A luz da estrela
moribunda
Onde estão os vinte e sete beijos perdidos de Nana
Dzhordzhadze? Se nunca ouviu falar nela ou numa atriz iniciante chamada Nuza
Kuchianidze, que tal dar um passeio na Rússia, numa viagem cheia de
simbolismos? Ao invés dos atormentados e arrastados clássicos russos, "Os
27 Beijos Perdidos" é uma comédia de humor sutil e quase ingênuo, mas
recheado de belas imagens, interpretações interessantes e um roteiro bem
amarrado.
A história passa-se no interior da Rússia, numa
época não muito bem determinada, quando Sibylla (Nuza Kuchianidze), uma
adolescente de catorze anos chega a uma pequena vila para morar com a tia. Já
na chegada, encontra as duas pessoas com que iria formar o mais improvável
triângulo amoroso: Mika (Shalva Iashvili), da mesma idade de Sibylla e
Alexander (Evgeniy Sidikhin), o pai do garoto.
Desenvolta e provocante, Sibylla choca a todos por
sua inocência despudorada. Mika apaixona-se por ela no instante em que a vê,
mas Sibylla só tem olhos para o pai dele, um astrônomo que vive noite e dia com
a cabeça nas estrelas. A pequena vila tem os mais estranhos e curiosos
personagens. O militar incompetente, sua mulher vadia, a sogra repressora, o
diretor moralista, etc.. Ao longo do verão, suas vidas entrecruzam-se com
amores, brigas, traições, solidariedade, enquanto Mika tenta chegar ao coração
de Sibilla e esta ao de Alexander.
Embora seja uma tragédia anunciada, "Os 27 Beijos
Perdidos" são um retrato da Rússia em um delicado momento de transição.
Através de seus personagens, pode ser formado o quadro de um país outrora
poderoso em busca de uma nova identidade. Algumas imagens são absolutamente
mágicas, como o barco que viaja pelas ruas do vilarejo à luz de uma lua
feérica. Outras são intrigantes e divertidos, como o uso de livros de Marx para
chegar ao prazer, o diretor que morre na cama da recatada professora de
francês, ou o portentoso amante que descobre que rolamentos e sexo não
combinam...
Seria a nova Rússia a jovem Sibylla, que balança seu
coração entre o futuro incerto de Mika ou o conservadorismo maduro de
Alexander? Ou é o velho barco que após sete anos submerso, segue em busca do
mar que o abandonou?
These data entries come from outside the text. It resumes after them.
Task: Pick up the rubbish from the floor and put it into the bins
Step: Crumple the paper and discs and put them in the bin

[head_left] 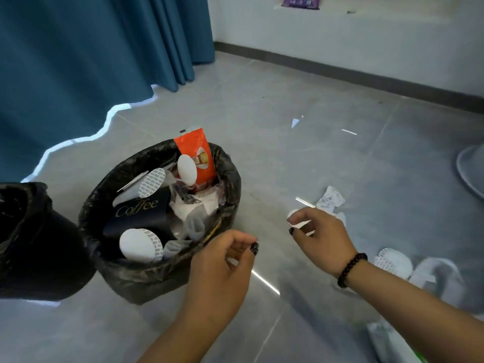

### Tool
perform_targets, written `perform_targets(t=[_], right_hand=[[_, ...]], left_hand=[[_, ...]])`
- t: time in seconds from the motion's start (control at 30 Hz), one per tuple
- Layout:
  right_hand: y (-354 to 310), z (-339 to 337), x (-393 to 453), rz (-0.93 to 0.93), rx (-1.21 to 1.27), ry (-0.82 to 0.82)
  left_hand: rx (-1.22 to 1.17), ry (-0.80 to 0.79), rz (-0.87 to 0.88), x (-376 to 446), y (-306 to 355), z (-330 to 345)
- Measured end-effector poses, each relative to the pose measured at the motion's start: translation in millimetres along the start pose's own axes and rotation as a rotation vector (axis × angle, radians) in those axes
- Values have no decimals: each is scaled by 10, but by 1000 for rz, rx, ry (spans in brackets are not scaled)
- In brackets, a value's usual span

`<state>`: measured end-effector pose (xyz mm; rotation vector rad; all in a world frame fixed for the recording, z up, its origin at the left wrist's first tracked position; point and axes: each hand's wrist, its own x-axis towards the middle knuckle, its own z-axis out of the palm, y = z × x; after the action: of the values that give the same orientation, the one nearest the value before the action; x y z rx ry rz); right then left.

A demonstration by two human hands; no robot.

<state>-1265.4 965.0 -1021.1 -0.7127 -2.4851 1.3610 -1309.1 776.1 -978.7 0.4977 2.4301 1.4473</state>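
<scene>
A bin (230,179) lined with a black bag stands left of centre, full of rubbish: a dark Coffee cup (142,213), white round lids and an orange packet (195,158). My left hand (222,263) hovers just right of the bin's near rim, fingers loosely curled and holding nothing. My right hand (322,237) is further right above the floor and pinches a small white paper piece (296,218). Crumpled white paper (330,199) lies on the floor just beyond that hand. A white round lid (392,262) lies right of my wrist.
A second black-bagged bin (31,239) stands at the left edge. Blue curtains (78,61) hang behind the bins. More white wrappers (387,341) lie at the lower right. A grey round base (471,169) sits at the right edge. A small paper scrap (295,122) lies further off.
</scene>
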Motion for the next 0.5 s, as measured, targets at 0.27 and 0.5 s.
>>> perform_targets(t=[0.27, 0.5], right_hand=[[800, -180, 506, 269, -333, -61], [1230, -135, 983, 351, -582, -219]], left_hand=[[121, -147, -74, 357, -12, 254], [107, -183, -158, 465, 5, 317]])
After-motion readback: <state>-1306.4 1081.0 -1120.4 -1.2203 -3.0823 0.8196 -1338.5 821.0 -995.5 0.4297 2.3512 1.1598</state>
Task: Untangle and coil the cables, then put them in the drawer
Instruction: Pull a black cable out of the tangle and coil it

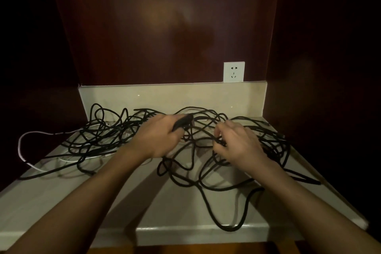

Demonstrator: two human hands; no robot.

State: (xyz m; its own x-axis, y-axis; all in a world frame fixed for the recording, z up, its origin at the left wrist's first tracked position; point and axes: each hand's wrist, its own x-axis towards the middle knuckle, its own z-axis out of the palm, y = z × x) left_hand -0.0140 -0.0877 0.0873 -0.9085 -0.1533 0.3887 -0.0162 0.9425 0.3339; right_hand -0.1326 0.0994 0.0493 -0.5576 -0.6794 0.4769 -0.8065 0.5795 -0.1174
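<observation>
Head view looks down on both hands working in a heap of cables. Fingers of the left hand (pixel 159 137) are curled round a dark, elongated plug-like end (pixel 182 122) of a black cable, its tip pointing up and to the right above the knuckles. Fingers of the right hand (pixel 237 140) are curled too, thumb and forefinger pinching a thin black strand (pixel 219 142) near the middle of the heap. Both forearms reach in from the lower edge.

Around the hands lies the tangled mass of black round cables (pixel 99 134), its loops crossing one another and spreading from the left side to the right side of the pale beige stone countertop (pixel 61 202). One thick black loop (pixel 228 228) hangs over the front edge. A thin white cable (pixel 22 136) arcs off the left edge and runs back under the black ones. Behind stands a low beige backsplash (pixel 165 97), and above it a white wall socket (pixel 234 72) on the dark reddish wooden wall panel (pixel 165 16).
</observation>
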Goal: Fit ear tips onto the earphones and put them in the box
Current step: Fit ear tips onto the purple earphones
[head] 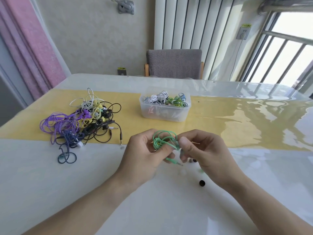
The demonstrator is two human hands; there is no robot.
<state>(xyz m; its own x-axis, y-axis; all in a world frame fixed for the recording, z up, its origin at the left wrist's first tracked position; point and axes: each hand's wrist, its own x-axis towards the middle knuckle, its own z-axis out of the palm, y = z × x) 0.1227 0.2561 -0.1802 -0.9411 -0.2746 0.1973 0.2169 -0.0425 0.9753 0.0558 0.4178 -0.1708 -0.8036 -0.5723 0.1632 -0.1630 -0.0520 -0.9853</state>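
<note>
My left hand [144, 155] grips a coiled bundle of green earphones [163, 139] above the table's near middle; the green plug [176, 161] sticks out below it. My right hand [201, 150] pinches the cable at the bundle's right side, thumb on top. A clear plastic box [165, 110] stands behind the hands on the yellow runner, holding several wound earphones. A loose black ear tip [202, 183] lies on the table below my right wrist; a couple of small tips [192, 161] lie just left of my right palm.
A tangled pile of purple, yellow, white, black and navy earphones [81, 119] lies at the left on the runner. The table [84, 184] has a glossy clear cover. A grey chair [174, 63] stands at the far side.
</note>
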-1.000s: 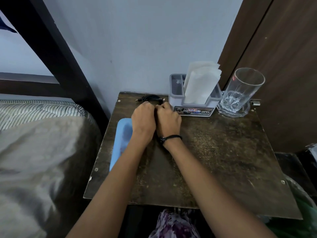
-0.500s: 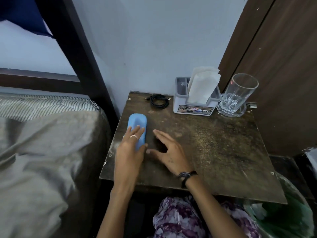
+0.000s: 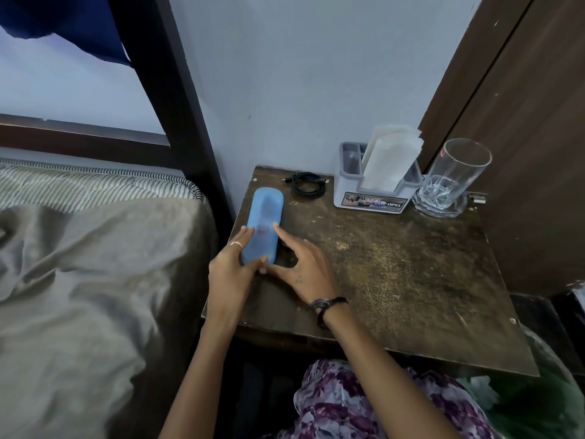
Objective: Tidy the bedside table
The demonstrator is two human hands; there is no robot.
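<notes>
While both hands bracket it, blue case (image 3: 264, 223) lies flat on bedside table (image 3: 395, 280), at its left edge beside the bed (image 3: 79, 280). Left hand (image 3: 231, 274) fingers spread along case's left side, thumb at near end; right hand (image 3: 300, 267) fingers apart, index tip on case top; neither clamps it. Behind case: coiled black cable (image 3: 308, 184). Right of cable: grey organizer (image 3: 375, 188) holding white napkins (image 3: 391, 160), other compartments look bare; label reads "OPEL". Right of organizer: empty clear glass (image 3: 454, 175) upright on glass coaster (image 3: 443, 209).
</notes>
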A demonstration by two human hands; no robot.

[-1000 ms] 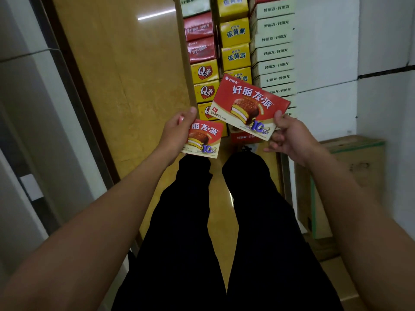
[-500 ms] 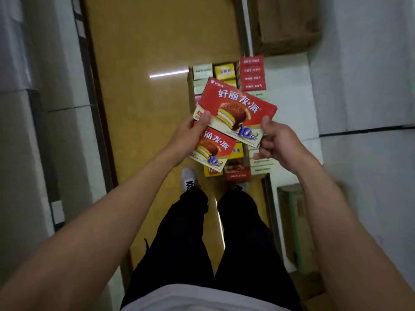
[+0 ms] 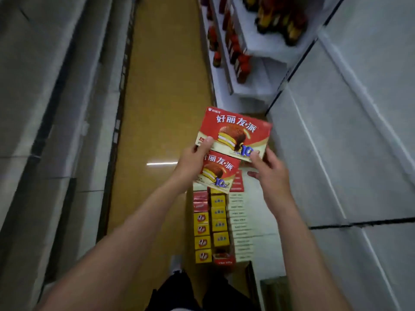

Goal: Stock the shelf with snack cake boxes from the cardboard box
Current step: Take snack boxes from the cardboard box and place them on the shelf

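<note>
The low shelf (image 3: 249,212) by the person's feet already carries rows of stocked goods — yellow boxes (image 3: 203,242), red ones and a long white-edged row — so the stocking looks well underway, though not finished. Two red snack cake boxes are in the air above it, unplaced: the larger box (image 3: 233,133) gripped by the right hand (image 3: 269,173) at its near corner, the smaller box (image 3: 216,171) held by the left hand (image 3: 190,162), whose thumb also reaches the larger one. The cardboard box is not clearly in view. Compared with a second ago, the view has swung up the aisle — bottles (image 3: 238,57) now show on a farther shelf — and the two boxes have drawn together, overlapping.
</note>
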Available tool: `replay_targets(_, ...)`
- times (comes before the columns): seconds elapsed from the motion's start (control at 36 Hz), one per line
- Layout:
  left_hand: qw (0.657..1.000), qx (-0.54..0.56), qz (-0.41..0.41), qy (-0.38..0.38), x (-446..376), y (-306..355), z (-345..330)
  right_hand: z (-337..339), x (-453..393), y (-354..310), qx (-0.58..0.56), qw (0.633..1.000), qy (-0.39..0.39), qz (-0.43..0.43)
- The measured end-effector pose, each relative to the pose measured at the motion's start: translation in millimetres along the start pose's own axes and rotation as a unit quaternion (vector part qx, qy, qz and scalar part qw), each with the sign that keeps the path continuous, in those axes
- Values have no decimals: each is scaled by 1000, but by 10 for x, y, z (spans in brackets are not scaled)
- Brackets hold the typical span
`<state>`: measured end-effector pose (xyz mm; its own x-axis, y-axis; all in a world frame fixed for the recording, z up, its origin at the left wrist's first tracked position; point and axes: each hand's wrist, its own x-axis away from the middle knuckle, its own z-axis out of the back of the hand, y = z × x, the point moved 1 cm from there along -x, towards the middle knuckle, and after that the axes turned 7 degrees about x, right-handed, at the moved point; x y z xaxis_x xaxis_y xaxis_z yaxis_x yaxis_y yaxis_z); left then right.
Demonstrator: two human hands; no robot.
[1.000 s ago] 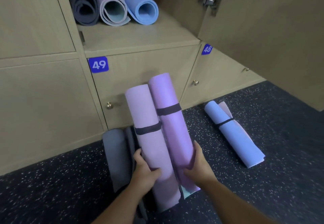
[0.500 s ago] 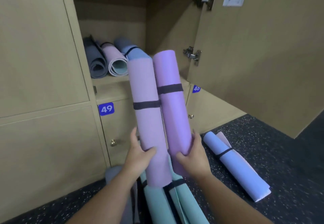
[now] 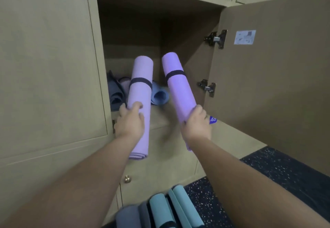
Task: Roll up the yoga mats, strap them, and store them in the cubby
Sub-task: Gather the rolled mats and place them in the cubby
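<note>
Beige wooden lockers fill the background, with one open cubby (image 3: 135, 31) at centre and its door (image 3: 271, 70) swung out to the right on two metal hinges. Inside, on the cubby floor, lie a rolled dark grey mat (image 3: 115, 93), a rolled pale pink mat (image 3: 125, 85) and a rolled blue mat (image 3: 159, 95); the pink one is mostly hidden behind the held roll, and the shadowed rear of the cubby is hard to make out. The left hand (image 3: 131, 120) grips a rolled pale lilac yoga mat (image 3: 141, 92) near its lower end, fingers wrapped round it. The right hand (image 3: 197, 124) grips a rolled brighter purple yoga mat (image 3: 178, 88) at its lower end, which the hand largely covers. Both rolls are bound by a dark strap, point up and away into the cubby opening, and stand apart from each other. A blue number tag (image 3: 212, 119) is partly hidden behind the right hand. At the bottom edge, rolled teal mats (image 3: 171, 208) and a grey roll (image 3: 128, 217) are cut off on the speckled dark floor (image 3: 285, 174). A white label (image 3: 245, 37) on the door is illegible.
</note>
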<state>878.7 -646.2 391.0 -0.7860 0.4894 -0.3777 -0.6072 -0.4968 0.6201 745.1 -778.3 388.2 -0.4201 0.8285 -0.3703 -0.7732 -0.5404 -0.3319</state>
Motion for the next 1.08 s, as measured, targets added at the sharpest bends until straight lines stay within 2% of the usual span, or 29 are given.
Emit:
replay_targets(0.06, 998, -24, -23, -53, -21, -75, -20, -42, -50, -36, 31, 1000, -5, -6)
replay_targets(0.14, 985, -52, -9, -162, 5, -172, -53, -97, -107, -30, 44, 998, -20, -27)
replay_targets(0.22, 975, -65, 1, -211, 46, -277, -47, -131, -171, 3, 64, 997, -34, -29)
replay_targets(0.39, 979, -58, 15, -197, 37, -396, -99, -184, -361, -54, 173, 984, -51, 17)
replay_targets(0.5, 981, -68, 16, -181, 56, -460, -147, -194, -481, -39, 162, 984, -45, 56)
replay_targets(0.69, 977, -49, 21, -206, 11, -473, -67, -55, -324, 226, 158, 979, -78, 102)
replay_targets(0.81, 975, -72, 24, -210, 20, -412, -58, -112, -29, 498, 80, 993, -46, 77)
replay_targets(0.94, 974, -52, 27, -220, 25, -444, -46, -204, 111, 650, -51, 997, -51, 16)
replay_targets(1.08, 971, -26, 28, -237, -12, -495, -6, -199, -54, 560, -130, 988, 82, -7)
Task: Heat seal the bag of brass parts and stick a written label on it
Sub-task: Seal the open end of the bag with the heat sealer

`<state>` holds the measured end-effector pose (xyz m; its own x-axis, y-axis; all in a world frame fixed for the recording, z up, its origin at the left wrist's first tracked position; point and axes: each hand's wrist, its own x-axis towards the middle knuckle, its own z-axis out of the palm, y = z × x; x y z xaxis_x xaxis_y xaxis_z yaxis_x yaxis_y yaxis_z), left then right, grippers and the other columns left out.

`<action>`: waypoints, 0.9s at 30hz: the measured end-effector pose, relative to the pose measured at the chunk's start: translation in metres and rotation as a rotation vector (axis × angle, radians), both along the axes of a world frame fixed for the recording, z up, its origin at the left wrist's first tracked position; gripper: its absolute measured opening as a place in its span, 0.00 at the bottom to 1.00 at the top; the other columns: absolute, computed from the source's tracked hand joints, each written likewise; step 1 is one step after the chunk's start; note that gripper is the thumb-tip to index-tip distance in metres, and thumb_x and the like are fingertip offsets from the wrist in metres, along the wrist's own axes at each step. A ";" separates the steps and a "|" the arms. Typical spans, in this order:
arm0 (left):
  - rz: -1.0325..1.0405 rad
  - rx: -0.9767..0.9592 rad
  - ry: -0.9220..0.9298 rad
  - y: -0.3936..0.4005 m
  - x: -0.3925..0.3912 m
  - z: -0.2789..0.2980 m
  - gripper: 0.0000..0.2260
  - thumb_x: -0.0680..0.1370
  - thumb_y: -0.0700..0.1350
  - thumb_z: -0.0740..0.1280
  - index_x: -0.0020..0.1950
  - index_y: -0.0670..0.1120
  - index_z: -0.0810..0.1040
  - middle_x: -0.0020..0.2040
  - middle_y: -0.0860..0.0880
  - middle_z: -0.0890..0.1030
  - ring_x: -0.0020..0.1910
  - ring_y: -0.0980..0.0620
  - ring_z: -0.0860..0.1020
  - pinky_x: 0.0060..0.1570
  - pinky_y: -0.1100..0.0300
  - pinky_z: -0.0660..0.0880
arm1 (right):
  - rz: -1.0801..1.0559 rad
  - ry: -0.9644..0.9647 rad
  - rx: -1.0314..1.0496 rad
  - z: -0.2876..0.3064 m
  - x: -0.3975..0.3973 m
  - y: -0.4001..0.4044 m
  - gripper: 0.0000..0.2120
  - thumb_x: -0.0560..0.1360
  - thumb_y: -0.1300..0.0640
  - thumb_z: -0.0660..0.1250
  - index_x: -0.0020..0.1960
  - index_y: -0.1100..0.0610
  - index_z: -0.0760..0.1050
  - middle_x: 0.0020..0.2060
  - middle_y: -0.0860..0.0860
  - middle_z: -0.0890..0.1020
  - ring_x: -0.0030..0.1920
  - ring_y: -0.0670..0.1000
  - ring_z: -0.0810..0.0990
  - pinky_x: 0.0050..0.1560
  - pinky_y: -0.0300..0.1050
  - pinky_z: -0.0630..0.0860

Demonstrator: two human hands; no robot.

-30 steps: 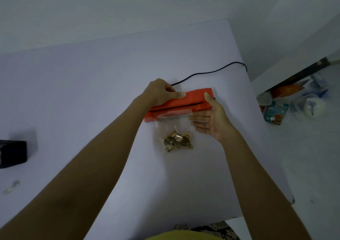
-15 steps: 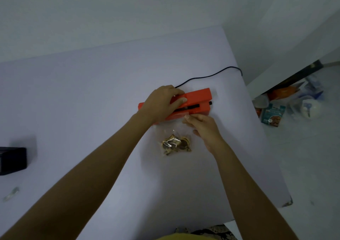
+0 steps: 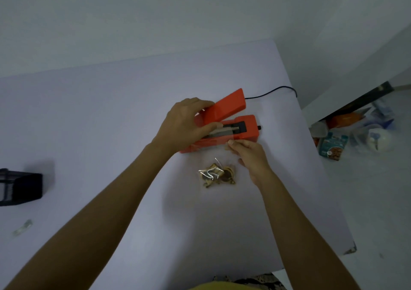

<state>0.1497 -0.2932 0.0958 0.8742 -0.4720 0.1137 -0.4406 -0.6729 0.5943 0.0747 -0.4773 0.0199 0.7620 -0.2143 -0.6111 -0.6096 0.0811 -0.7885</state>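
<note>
An orange heat sealer (image 3: pixel 244 129) lies on the white table (image 3: pixel 111 112), its lid (image 3: pixel 224 107) raised so the grey sealing strip shows. My left hand (image 3: pixel 186 123) grips the sealer's left end, thumb across the strip. A clear plastic bag of brass parts (image 3: pixel 216 174) lies in front of the sealer, its top edge laid over the sealer's base. My right hand (image 3: pixel 249 154) pinches the bag's upper right corner against the sealer's front.
A black cord (image 3: pixel 275 89) runs from the sealer to the table's right edge. A black box (image 3: pixel 20 187) sits at the far left, with a small clear piece (image 3: pixel 22 227) near it. Packets and bags (image 3: pixel 355 134) clutter the floor to the right.
The sealer's lid was pressed shut under my left hand and now stands raised. My right hand has closed onto the bag's top corner.
</note>
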 end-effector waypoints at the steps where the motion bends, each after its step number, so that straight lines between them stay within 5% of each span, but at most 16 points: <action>1: 0.018 -0.033 -0.008 0.004 -0.003 0.002 0.24 0.72 0.57 0.68 0.62 0.44 0.77 0.54 0.48 0.81 0.52 0.50 0.78 0.52 0.60 0.70 | -0.004 0.003 -0.001 -0.001 0.000 0.000 0.03 0.76 0.55 0.69 0.45 0.52 0.81 0.44 0.48 0.86 0.46 0.40 0.81 0.45 0.38 0.71; 9: 0.135 -0.173 -0.063 0.037 -0.015 0.004 0.20 0.74 0.55 0.69 0.60 0.44 0.77 0.53 0.51 0.81 0.52 0.56 0.78 0.55 0.57 0.75 | -0.022 0.004 -0.009 -0.006 -0.001 0.001 0.03 0.76 0.55 0.69 0.47 0.52 0.82 0.46 0.49 0.86 0.49 0.43 0.81 0.46 0.40 0.71; 15: 0.210 -0.297 -0.072 0.061 -0.025 0.003 0.14 0.76 0.52 0.68 0.58 0.47 0.78 0.52 0.64 0.77 0.51 0.67 0.76 0.55 0.72 0.70 | -0.026 0.018 -0.016 -0.008 -0.001 0.001 0.03 0.75 0.54 0.69 0.47 0.52 0.82 0.47 0.49 0.86 0.50 0.45 0.81 0.49 0.42 0.72; 20: 0.265 -0.366 -0.100 0.073 -0.031 -0.006 0.12 0.76 0.50 0.66 0.54 0.43 0.78 0.50 0.60 0.78 0.50 0.60 0.78 0.53 0.64 0.75 | -0.028 0.027 -0.006 -0.007 -0.001 0.002 0.04 0.76 0.55 0.68 0.48 0.53 0.81 0.46 0.49 0.85 0.50 0.44 0.81 0.49 0.43 0.71; 27: 0.273 -0.319 0.042 0.092 -0.043 -0.033 0.23 0.73 0.49 0.64 0.67 0.44 0.70 0.56 0.59 0.76 0.53 0.65 0.76 0.54 0.69 0.73 | -0.033 0.045 0.043 -0.008 -0.001 0.002 0.08 0.75 0.53 0.70 0.52 0.55 0.80 0.47 0.49 0.86 0.52 0.47 0.83 0.51 0.46 0.72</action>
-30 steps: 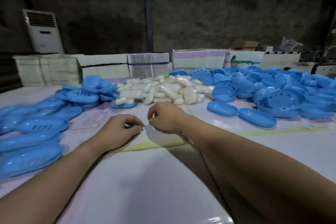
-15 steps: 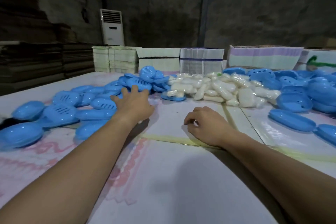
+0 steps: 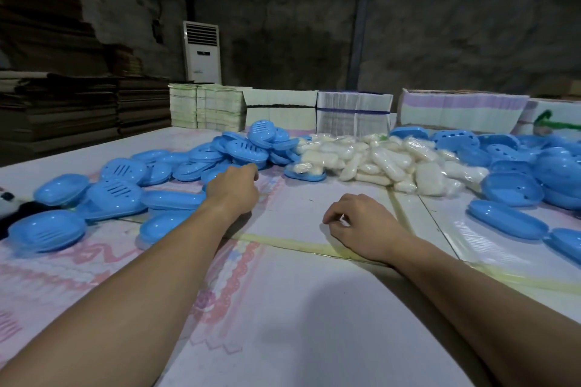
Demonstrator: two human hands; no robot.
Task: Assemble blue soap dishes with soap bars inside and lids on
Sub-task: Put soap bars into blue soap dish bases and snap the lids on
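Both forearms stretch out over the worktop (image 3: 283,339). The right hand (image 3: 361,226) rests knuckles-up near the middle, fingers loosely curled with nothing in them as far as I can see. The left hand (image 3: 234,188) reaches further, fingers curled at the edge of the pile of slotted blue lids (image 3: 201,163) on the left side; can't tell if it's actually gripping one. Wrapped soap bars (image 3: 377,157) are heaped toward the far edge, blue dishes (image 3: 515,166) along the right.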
O medo do futuro é justificado pela fala de um dos
personagens: "só os tolos não tem medo"...
Independente dos simbolismos, este é um filme leve e
divertido, tecnicamente muito bem feito. A fotografia é brilhante, em especial
nas cenas noturnas. As paisagens são fantásticas, de uma Rússia pouco conhecida
mas, não menos interessante. O elenco está perfeito, com destaque para o casal
jovem, Shalva Iashvili e Nuza Kuchianidze.
“Os 27 Beijos Perdidos” participou do Festival de
Cannes 2000 e ganhou o prêmio especial do Júri do Festival de Bruxelas, e de
público do Festival de Montpellier, ambos em 2001, além de de outros êxitos na
França e Bulgária. Este filme é uma obra autoral da diretora Nana Dzhordzhadze,
nascida na Geórgia no tempo da União Soviética, e que largou a carreira de
arquiteta para lançar-se no cinema.
A edição brasileira em DVD foi distribuída pela
Europa Filmes, que não é muito generosa nos conteúdos. Contudo, o formato de
tela foi mantido em widescreen e o som disponível no original russo em estéreo,
o que não prejudica a maravilhosa trilha sonora do filme. As legendas estão
disponíveis em inglês e português. Como extras, apenas notas de produção e
elenco.
Apesar de algumas cenas de breve nudez, o filme é
muito mais leve que as novelas e minisséries em nossa televisão. Além de ser um
conjunto harmonioso de sons e imagens, o enredo caprichado de "Os 27
Beijos Perdidos" mostra que se pode misturar humor, emoção e técnica. Ao
contrário do que apregoa a propaganda do tio Sam, ainda existe vida inteligente
nos escombros da cortina de ferro. Confiram.